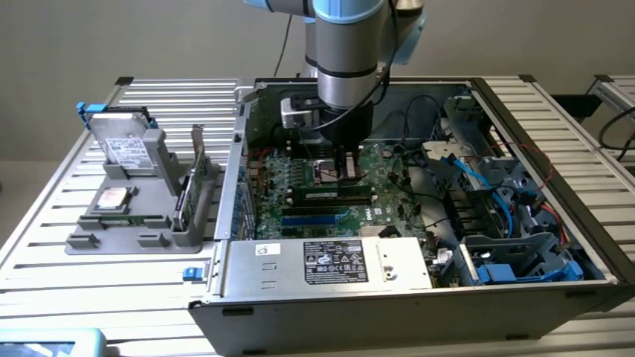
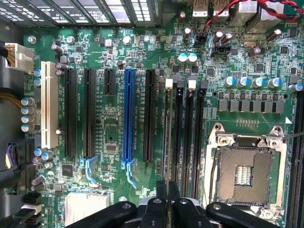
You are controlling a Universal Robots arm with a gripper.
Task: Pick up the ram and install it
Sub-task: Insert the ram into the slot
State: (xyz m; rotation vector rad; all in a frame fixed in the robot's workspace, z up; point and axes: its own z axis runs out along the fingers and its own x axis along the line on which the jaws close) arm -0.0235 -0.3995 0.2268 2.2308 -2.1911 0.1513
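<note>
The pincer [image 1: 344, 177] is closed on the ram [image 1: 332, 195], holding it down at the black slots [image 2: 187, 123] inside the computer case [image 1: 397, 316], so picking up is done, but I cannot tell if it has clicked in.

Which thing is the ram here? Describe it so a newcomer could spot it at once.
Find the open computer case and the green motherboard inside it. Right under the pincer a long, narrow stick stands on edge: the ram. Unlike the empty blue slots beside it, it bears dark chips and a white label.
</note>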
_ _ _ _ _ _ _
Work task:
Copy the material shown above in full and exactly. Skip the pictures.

Answer section:
You are controlling a Universal Robots arm with a gripper.
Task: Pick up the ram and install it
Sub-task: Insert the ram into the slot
State: (xyz m; rotation vector rad; all in a frame fixed in the robot's workspace, z up; point and axes: its own z axis runs out along the fingers and its own x axis along the line on which the jaws close) arm -0.0235 -0.3995 0.2268 2.2308 -2.1911 0.1513
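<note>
The pincer [image 1: 344, 177] is closed on the ram [image 1: 332, 195], holding it down at the black slots [image 2: 187, 123] inside the computer case [image 1: 397, 316], so picking up is done, but I cannot tell if it has clicked in.

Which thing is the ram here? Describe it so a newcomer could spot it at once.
Find the open computer case and the green motherboard inside it. Right under the pincer a long, narrow stick stands on edge: the ram. Unlike the empty blue slots beside it, it bears dark chips and a white label.
</note>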

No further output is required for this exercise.